**The task**
What lines of the material below hold the string "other"? Copy them out.

**Information supplied**
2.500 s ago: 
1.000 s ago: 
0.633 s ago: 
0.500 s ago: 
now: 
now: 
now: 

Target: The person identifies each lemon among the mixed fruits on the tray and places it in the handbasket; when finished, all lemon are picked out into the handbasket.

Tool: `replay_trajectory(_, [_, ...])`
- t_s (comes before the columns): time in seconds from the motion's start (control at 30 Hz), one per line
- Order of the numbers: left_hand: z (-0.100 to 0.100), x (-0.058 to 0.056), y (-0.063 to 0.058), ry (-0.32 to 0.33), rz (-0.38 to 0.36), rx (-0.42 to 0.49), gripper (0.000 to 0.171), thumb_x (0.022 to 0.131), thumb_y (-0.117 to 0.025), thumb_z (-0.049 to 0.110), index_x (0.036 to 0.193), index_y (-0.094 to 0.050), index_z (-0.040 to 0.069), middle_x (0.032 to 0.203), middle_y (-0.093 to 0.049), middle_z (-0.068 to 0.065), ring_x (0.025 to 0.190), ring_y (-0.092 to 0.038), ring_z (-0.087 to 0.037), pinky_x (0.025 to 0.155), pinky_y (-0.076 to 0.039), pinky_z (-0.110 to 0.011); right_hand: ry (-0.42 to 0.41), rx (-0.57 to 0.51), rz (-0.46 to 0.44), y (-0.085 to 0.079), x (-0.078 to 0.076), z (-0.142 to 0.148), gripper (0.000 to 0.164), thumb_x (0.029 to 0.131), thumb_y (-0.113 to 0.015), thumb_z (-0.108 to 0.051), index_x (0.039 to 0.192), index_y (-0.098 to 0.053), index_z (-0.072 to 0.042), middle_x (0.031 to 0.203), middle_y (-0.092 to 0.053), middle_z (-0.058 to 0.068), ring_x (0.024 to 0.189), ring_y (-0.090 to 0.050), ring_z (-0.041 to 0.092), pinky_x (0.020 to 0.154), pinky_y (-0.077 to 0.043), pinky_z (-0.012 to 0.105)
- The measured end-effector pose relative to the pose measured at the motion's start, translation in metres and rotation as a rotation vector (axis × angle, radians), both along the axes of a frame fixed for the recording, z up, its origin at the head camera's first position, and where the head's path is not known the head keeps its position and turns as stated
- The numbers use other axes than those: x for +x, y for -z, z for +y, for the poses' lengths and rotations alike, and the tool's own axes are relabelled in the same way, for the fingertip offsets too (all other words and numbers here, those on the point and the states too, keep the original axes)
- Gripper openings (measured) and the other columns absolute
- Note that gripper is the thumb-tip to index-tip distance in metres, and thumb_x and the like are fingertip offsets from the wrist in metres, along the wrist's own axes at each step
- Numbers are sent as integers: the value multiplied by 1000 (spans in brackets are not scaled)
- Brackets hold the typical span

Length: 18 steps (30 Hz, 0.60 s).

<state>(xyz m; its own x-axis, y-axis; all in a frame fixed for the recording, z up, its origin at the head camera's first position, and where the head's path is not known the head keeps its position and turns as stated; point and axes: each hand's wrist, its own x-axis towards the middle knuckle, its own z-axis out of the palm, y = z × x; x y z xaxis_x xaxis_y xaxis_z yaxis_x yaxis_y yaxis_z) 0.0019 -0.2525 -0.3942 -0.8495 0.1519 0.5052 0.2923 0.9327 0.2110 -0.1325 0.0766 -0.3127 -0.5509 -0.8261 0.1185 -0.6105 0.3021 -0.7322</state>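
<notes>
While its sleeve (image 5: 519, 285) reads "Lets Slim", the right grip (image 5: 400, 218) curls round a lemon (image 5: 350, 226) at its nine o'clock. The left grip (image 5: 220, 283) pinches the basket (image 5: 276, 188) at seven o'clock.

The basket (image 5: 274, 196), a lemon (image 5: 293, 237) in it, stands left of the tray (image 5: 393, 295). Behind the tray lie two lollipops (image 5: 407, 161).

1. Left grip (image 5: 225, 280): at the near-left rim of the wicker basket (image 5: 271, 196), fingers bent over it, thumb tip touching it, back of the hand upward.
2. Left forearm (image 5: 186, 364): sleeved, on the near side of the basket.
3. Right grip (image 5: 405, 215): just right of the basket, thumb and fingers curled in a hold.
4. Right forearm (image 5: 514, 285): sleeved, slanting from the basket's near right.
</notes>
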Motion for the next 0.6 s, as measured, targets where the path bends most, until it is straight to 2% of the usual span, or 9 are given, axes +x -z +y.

**Task solution**
- The numbers use other axes than those: x for +x, y for -z, z for +y, for the poses' lengths and rotations alike, and the tool's own axes are relabelled in the same way, for the fingertip offsets too (all other words and numbers here, those on the point and the states too, keep the original axes)
- Gripper openings (measured) and the other columns absolute

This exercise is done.